WORK TASK -> Of the entries below, restate word for word only the section that runs from the line with "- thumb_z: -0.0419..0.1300" to the line with "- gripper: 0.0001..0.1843", counting both ends.

##### DATA SHOWN #####

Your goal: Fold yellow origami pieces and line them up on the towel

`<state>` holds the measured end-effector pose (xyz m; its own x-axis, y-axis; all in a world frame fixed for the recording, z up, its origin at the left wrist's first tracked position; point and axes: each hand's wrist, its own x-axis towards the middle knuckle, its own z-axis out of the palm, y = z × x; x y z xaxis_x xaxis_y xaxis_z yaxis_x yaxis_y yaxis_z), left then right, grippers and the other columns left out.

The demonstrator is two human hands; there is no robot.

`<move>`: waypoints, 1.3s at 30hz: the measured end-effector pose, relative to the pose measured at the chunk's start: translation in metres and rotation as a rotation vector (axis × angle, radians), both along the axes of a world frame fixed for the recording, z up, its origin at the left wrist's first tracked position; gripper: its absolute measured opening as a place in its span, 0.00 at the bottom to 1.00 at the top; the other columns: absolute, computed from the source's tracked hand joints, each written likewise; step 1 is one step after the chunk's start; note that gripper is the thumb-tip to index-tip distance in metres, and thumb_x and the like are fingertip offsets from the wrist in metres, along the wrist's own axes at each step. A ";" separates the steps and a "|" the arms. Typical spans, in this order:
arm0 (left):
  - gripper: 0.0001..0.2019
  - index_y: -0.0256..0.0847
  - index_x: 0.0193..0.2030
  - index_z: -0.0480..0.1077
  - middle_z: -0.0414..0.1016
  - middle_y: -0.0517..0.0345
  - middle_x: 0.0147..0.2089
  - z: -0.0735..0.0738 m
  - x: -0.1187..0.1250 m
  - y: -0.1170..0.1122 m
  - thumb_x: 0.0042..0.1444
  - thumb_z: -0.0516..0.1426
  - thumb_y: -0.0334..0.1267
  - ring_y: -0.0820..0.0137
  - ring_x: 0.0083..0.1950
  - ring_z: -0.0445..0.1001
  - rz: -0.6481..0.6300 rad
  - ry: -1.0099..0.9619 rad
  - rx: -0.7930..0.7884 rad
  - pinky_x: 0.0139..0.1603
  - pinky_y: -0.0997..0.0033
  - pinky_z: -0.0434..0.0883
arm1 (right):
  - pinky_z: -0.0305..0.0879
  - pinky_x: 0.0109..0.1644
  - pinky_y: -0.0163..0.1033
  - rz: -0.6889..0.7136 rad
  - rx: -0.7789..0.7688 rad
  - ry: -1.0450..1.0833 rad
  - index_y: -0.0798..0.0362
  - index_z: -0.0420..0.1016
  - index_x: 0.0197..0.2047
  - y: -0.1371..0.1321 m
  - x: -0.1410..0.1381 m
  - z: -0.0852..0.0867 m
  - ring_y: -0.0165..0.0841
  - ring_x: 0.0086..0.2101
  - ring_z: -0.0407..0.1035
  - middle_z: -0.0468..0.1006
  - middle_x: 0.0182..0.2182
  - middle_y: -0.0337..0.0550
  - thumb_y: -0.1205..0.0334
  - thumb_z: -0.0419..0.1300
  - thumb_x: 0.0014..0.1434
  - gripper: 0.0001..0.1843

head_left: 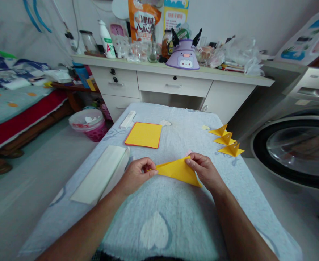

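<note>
A yellow sheet of paper (177, 172), folded into a triangle, is held between my two hands just over the cloth-covered table (159, 203). My left hand (138, 173) pinches its narrow left corner. With thumb and fingers, my right hand (205, 168) grips the upper right part, and another corner points down beneath it. Beyond my left hand lies a stack of square paper (144, 135), yellow on top with a red-orange edge. Several folded yellow paper pieces (230, 148) with raised points stand in a row at the table's right side.
Left of my hands lies a long pale packet (101, 174), with a small white box (128, 119) farther back. A white cabinet (172, 85) with a crowded top stands behind the table. A washing machine (297, 145) is at the right, a pink bin (91, 125) at the left.
</note>
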<state>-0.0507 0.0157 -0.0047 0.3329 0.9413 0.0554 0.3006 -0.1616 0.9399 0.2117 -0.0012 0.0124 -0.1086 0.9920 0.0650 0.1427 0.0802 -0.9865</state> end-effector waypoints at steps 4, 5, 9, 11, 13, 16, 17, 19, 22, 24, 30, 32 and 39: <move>0.09 0.38 0.30 0.69 0.68 0.62 0.27 -0.002 -0.001 0.000 0.50 0.60 0.41 0.73 0.31 0.66 -0.003 -0.009 -0.006 0.32 0.74 0.62 | 0.55 0.36 0.36 0.002 -0.012 0.032 0.51 0.72 0.29 0.000 0.001 -0.001 0.30 0.31 0.59 0.68 0.30 0.37 0.48 0.63 0.56 0.15; 0.09 0.38 0.30 0.69 0.68 0.62 0.27 -0.002 -0.001 -0.001 0.50 0.60 0.41 0.73 0.30 0.66 -0.002 -0.010 -0.007 0.32 0.74 0.62 | 0.55 0.36 0.36 0.004 -0.015 0.039 0.51 0.72 0.29 0.000 0.001 -0.001 0.30 0.31 0.59 0.68 0.30 0.37 0.49 0.63 0.56 0.15; 0.09 0.38 0.30 0.69 0.68 0.62 0.27 -0.001 -0.001 -0.001 0.50 0.60 0.41 0.73 0.30 0.66 0.000 -0.006 -0.005 0.32 0.74 0.62 | 0.54 0.35 0.35 -0.005 -0.041 0.055 0.51 0.71 0.29 0.000 0.001 -0.004 0.29 0.30 0.58 0.67 0.28 0.36 0.49 0.64 0.56 0.15; 0.09 0.38 0.30 0.69 0.68 0.62 0.27 0.000 -0.001 -0.001 0.50 0.60 0.41 0.73 0.30 0.66 -0.006 -0.007 -0.004 0.32 0.74 0.62 | 0.53 0.35 0.35 -0.012 -0.038 0.054 0.51 0.71 0.28 0.000 0.000 -0.004 0.29 0.29 0.58 0.66 0.28 0.36 0.49 0.64 0.56 0.15; 0.08 0.38 0.30 0.69 0.68 0.62 0.27 0.000 -0.001 -0.001 0.50 0.60 0.41 0.72 0.30 0.66 -0.013 -0.008 -0.004 0.32 0.74 0.62 | 0.53 0.35 0.36 -0.017 -0.028 0.048 0.51 0.71 0.28 -0.001 0.000 -0.003 0.29 0.29 0.58 0.66 0.28 0.36 0.49 0.64 0.56 0.15; 0.08 0.38 0.30 0.69 0.68 0.62 0.27 0.000 -0.001 -0.001 0.50 0.60 0.41 0.72 0.31 0.66 -0.010 -0.011 -0.007 0.32 0.74 0.62 | 0.53 0.35 0.36 -0.014 -0.023 0.049 0.51 0.71 0.28 -0.001 -0.002 -0.002 0.29 0.30 0.57 0.67 0.28 0.36 0.49 0.63 0.57 0.15; 0.09 0.38 0.30 0.69 0.68 0.62 0.27 0.000 -0.001 -0.001 0.50 0.60 0.41 0.72 0.31 0.66 -0.008 -0.010 -0.008 0.32 0.74 0.62 | 0.53 0.35 0.36 -0.012 -0.023 0.052 0.51 0.71 0.28 -0.001 -0.002 -0.001 0.29 0.30 0.57 0.67 0.28 0.36 0.49 0.63 0.56 0.15; 0.09 0.38 0.30 0.69 0.68 0.62 0.27 0.000 -0.001 -0.001 0.50 0.60 0.41 0.72 0.31 0.66 -0.008 -0.008 -0.008 0.32 0.74 0.63 | 0.53 0.36 0.36 -0.014 -0.014 0.050 0.51 0.70 0.28 -0.002 -0.002 -0.001 0.29 0.30 0.58 0.67 0.29 0.37 0.49 0.63 0.57 0.15; 0.09 0.38 0.30 0.69 0.67 0.63 0.27 0.000 -0.001 -0.001 0.50 0.60 0.42 0.73 0.30 0.65 -0.008 -0.001 -0.008 0.32 0.74 0.62 | 0.54 0.39 0.37 -0.017 0.005 0.031 0.51 0.71 0.28 -0.001 -0.001 -0.001 0.30 0.31 0.58 0.67 0.28 0.37 0.49 0.62 0.58 0.15; 0.09 0.38 0.30 0.69 0.67 0.63 0.26 0.000 -0.001 -0.001 0.50 0.60 0.42 0.73 0.30 0.65 -0.007 -0.002 -0.010 0.32 0.74 0.62 | 0.54 0.40 0.37 -0.013 0.014 0.016 0.51 0.71 0.28 -0.001 0.000 -0.001 0.30 0.31 0.58 0.67 0.28 0.37 0.49 0.62 0.58 0.15; 0.09 0.38 0.30 0.69 0.68 0.62 0.27 0.001 0.001 -0.002 0.50 0.60 0.42 0.72 0.30 0.66 -0.005 -0.012 -0.019 0.32 0.74 0.62 | 0.54 0.36 0.36 -0.032 0.002 -0.008 0.51 0.70 0.27 -0.002 -0.001 0.000 0.30 0.29 0.58 0.66 0.26 0.37 0.46 0.62 0.57 0.18; 0.08 0.39 0.30 0.69 0.68 0.62 0.27 0.001 0.001 -0.003 0.50 0.60 0.41 0.72 0.31 0.66 -0.009 0.000 -0.011 0.32 0.74 0.62 | 0.54 0.34 0.36 -0.046 -0.009 -0.014 0.51 0.70 0.26 -0.002 -0.001 0.001 0.30 0.29 0.58 0.66 0.26 0.37 0.45 0.62 0.57 0.19; 0.06 0.38 0.31 0.70 0.70 0.63 0.29 0.000 0.002 -0.001 0.48 0.62 0.38 0.73 0.32 0.66 -0.022 0.024 0.007 0.33 0.75 0.62 | 0.50 0.26 0.34 -0.097 -0.106 0.034 0.51 0.66 0.26 -0.003 0.000 0.000 0.28 0.24 0.55 0.64 0.23 0.35 0.43 0.63 0.54 0.20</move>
<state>-0.0486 0.0150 -0.0051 0.3548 0.9334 0.0534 0.3193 -0.1747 0.9314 0.2114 -0.0038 0.0122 -0.0117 0.9992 -0.0382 0.1114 -0.0367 -0.9931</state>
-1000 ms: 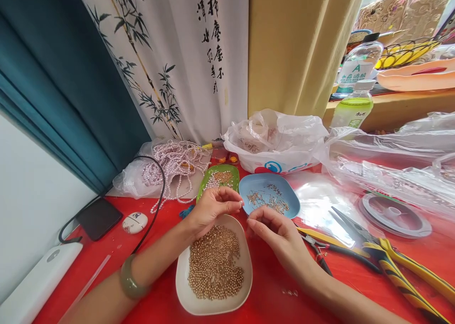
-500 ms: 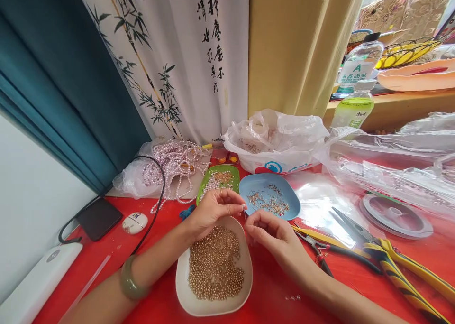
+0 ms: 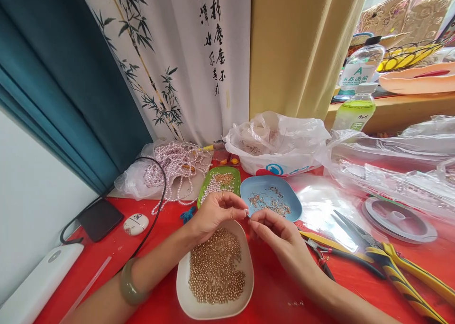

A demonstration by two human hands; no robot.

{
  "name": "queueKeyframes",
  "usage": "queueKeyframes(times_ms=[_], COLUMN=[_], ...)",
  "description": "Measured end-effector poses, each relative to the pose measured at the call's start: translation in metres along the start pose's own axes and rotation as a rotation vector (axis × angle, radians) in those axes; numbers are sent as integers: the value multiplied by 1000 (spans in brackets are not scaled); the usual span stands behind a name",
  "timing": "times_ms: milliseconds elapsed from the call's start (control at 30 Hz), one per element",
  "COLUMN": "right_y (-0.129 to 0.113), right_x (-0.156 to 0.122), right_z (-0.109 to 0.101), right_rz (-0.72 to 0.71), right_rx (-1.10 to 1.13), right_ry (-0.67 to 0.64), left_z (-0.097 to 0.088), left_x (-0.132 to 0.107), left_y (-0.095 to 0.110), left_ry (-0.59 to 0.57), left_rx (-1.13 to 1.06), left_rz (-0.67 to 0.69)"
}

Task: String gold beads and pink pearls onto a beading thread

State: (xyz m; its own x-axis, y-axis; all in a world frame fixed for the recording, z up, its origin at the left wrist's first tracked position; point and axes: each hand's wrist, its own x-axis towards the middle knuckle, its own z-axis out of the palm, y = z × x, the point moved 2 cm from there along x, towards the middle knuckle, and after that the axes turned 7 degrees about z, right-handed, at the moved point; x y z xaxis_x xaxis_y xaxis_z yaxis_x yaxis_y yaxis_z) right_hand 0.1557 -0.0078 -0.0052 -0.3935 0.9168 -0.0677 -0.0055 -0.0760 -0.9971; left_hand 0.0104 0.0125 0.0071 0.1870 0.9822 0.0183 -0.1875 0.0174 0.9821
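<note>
Between the thumb and forefinger of my left hand [image 3: 221,211] is a small pale bead [image 3: 246,211]. My right hand [image 3: 275,229] is closed in a pinch just to its right, its fingertips nearly meeting the left ones. A thin metal pin shows faintly between the two hands; its far end is hidden by my right fingers. Below them stands a cream tray [image 3: 181,291] filled with gold beads [image 3: 216,272]. Behind the hands lie a blue tray [image 3: 293,200] of small metal pins and bits, and a green tray [image 3: 236,177] of pearly and gold beads.
Yellow-black pliers [image 3: 391,262] and smaller pliers [image 3: 323,253] lie right, near a grey spool [image 3: 398,217]. A white plastic bag [image 3: 277,143] stands behind the trays. Pink bead strands [image 3: 170,165], a black cable [image 3: 164,186] and a mouse-like white object [image 3: 135,224] are on the left.
Both hands have shifted slightly right, and the fingertips have come closer together. The thin pin showed more plainly before; now my right fingers cover more of it. The whole view has moved a little.
</note>
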Motion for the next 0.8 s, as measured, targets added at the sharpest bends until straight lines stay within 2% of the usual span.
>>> queueKeyframes(times_ms=[200,467,800], right_y=[-1,-2,-5], right_x=[-1,-2,-4], right_z=[0,-1,2], right_rz=[13,19,66], right_rx=[-9,-2,39], right_ry=[-18,35,-13], left_z=[1,-2,0], left_x=[-1,1,1], left_y=[2,-3,0], left_ry=[-24,60,36], left_rx=[1,2,51], left_rz=[20,24,23])
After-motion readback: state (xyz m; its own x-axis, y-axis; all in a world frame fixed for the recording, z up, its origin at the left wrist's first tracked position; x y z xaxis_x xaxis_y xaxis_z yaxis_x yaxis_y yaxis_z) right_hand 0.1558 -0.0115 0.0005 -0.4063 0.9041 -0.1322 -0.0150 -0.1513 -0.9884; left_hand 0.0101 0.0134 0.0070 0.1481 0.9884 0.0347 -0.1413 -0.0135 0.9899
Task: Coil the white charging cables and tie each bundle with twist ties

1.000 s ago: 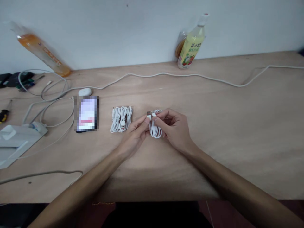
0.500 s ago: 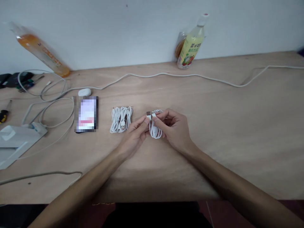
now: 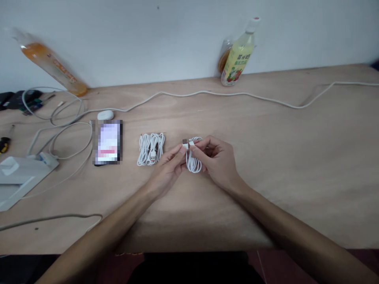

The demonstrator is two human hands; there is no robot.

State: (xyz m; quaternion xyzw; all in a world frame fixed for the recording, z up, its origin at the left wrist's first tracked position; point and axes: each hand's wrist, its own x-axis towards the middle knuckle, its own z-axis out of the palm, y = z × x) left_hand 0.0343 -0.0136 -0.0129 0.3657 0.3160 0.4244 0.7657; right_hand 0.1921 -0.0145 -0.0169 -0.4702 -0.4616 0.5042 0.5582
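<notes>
A coiled white USB cable [image 3: 194, 162] is held between my two hands over the middle of the table. My left hand [image 3: 170, 165] pinches a white USB plug with a metal end at the coil's upper left. Thumb and fingers of my right hand [image 3: 217, 157] are closed on a second white connector right beside it, at the top of the coil. The fingertips behind the coil are partly hidden. Just left of my left hand lie bundled white cables [image 3: 149, 149], tied up, with a USB plug showing on top.
Left of the bundles are a phone [image 3: 108, 142] and a white earbud case [image 3: 106, 114]. A white power strip [image 3: 17, 177], loose cords and a screwdriver [image 3: 5, 144] lie farther left. An orange drink bottle [image 3: 56, 71] and a yellow drink bottle [image 3: 238, 59] stand against the wall. One long white cord [image 3: 219, 93] crosses behind.
</notes>
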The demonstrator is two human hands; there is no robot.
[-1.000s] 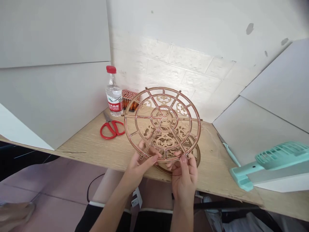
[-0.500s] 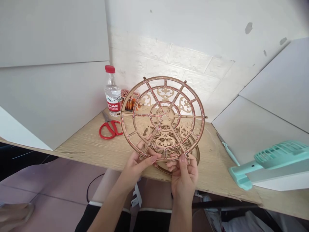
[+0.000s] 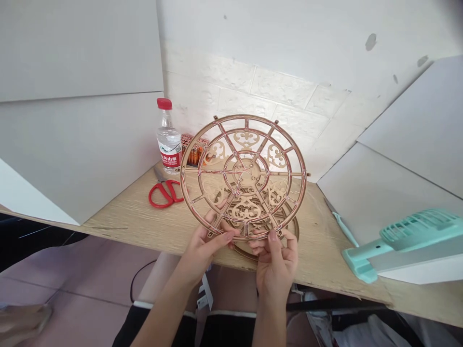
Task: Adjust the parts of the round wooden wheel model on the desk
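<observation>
I hold a round wooden fretwork wheel (image 3: 243, 176) tilted up above the front edge of the wooden table (image 3: 144, 219). It has copper-coloured rims, spokes and heart-shaped scrollwork. My left hand (image 3: 204, 246) pinches its lower left rim between thumb and fingers. My right hand (image 3: 275, 260) grips the lower right rim, fingers curled behind it. A second round wooden piece (image 3: 292, 229) lies flat on the table under the wheel, mostly hidden.
A water bottle (image 3: 168, 140) with a red cap, a pack of batteries (image 3: 191, 147) and red scissors (image 3: 164, 192) sit at the back left. A mint green handheld fan (image 3: 405, 243) rests on a white board (image 3: 383, 193) at the right. White panels wall the table.
The wheel has been raised and tipped more upright toward me since a second ago. Both hands keep their hold on its lower rim.
</observation>
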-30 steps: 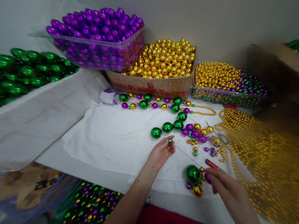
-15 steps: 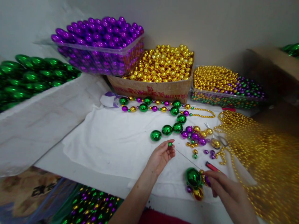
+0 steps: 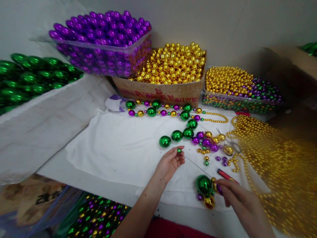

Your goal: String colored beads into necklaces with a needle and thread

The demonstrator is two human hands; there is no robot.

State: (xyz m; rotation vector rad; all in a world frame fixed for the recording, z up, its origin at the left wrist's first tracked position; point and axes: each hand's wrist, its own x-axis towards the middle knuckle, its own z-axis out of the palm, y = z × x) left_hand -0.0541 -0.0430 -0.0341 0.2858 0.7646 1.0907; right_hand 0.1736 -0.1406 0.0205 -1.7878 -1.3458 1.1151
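Note:
Between the thumb and finger of my left hand [image 3: 170, 163] is a small green bead [image 3: 179, 150]. A thin cord [image 3: 196, 165] runs taut from there down to my right hand [image 3: 239, 195], whose thumb and forefinger pinch it beside a small gold bead. Below the cord hangs or rests a cluster of a large green bead [image 3: 204, 185], a gold bead [image 3: 208, 202] and purple beads, close to my right fingers. Beyond my hands, loose large green beads [image 3: 176, 135] and purple beads [image 3: 206, 142] lie on the white cloth [image 3: 111, 148].
A finished-looking bead strand [image 3: 163, 113] lies at the back. Behind it stand a clear bin of purple beads [image 3: 99, 58], a cardboard box [image 3: 158, 91] of gold beads and a bin of mixed beads [image 3: 237, 97]. Scissors [image 3: 235, 147], a red-handled tool [image 3: 226, 175] and gold bead chains [image 3: 279, 165] are at right.
The view has shifted slightly. Both hands keep the same pinches, with the cord stretched between them and the bead cluster near the right hand.

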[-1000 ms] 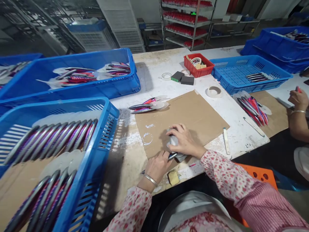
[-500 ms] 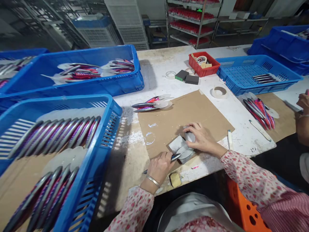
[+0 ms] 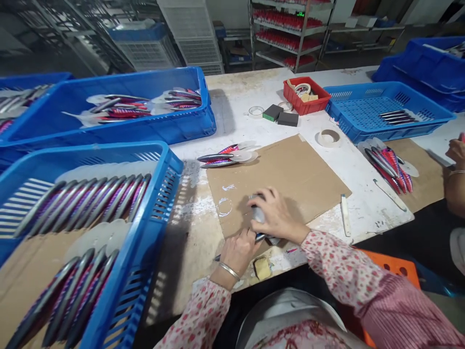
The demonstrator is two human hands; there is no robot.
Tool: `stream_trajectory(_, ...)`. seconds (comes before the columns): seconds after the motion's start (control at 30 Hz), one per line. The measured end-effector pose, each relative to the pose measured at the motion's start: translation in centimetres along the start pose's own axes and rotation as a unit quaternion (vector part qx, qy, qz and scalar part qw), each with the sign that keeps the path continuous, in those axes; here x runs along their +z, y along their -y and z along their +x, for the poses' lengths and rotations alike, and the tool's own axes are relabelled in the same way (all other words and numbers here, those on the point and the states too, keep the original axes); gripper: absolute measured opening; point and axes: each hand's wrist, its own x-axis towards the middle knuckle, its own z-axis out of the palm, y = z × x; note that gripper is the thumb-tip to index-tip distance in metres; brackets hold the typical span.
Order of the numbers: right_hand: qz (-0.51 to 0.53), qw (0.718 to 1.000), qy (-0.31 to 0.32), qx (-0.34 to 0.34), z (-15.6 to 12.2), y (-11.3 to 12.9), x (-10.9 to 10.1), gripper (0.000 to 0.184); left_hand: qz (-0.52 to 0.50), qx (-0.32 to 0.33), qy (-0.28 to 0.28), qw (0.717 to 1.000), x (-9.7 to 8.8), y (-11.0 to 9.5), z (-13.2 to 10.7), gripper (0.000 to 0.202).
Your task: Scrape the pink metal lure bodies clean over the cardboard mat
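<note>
My left hand point(image 3: 238, 249) is closed around a dark-backed fishing lure point(image 3: 260, 237), whose thin end sticks out at the left of the wrist. My right hand point(image 3: 274, 215), slightly blurred, grips a grey sanding block point(image 3: 257, 213) above the lure's front end. The lure's clear lip is hidden beneath that hand. Part of another grey block point(image 3: 273, 240) shows under the right hand. Both hands work at the near edge of a cardboard sheet point(image 3: 312, 174). Several lures point(image 3: 221, 157) lie at the sheet's far left corner.
A blue basket point(image 3: 170, 167) of lures stands on the left, with a blue bin point(image 3: 212, 111) behind it. A yellow sponge point(image 3: 262, 268) lies at the table edge. Farther off are dark blocks point(image 3: 288, 119), a tape roll point(image 3: 329, 137) and a red tray point(image 3: 319, 104). A co-worker's hand point(image 3: 456, 150) is at right.
My right hand has moved left with its grey block and now covers the lure's clear lip and most of the lower block. My left hand has stayed in place.
</note>
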Motion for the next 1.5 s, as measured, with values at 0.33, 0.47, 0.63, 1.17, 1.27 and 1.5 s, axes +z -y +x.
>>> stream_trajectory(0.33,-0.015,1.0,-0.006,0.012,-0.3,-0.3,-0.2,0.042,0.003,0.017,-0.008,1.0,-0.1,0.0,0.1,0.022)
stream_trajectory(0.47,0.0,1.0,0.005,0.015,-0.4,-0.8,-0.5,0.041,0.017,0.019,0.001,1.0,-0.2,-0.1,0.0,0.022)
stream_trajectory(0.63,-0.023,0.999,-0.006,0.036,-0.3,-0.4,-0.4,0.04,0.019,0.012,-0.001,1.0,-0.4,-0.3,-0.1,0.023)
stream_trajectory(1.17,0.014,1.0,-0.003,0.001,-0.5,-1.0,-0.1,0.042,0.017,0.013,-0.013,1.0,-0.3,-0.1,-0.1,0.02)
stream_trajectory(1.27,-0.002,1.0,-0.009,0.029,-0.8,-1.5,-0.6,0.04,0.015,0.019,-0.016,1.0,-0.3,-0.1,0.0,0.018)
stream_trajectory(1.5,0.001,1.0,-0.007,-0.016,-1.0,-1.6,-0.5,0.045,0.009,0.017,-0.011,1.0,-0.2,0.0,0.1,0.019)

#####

OUTPUT OF THE EXERCISE ->
  - thumb_z: -0.0419..0.1300
  - thumb_x: 0.0014..0.1434
  - gripper: 0.0001..0.1843

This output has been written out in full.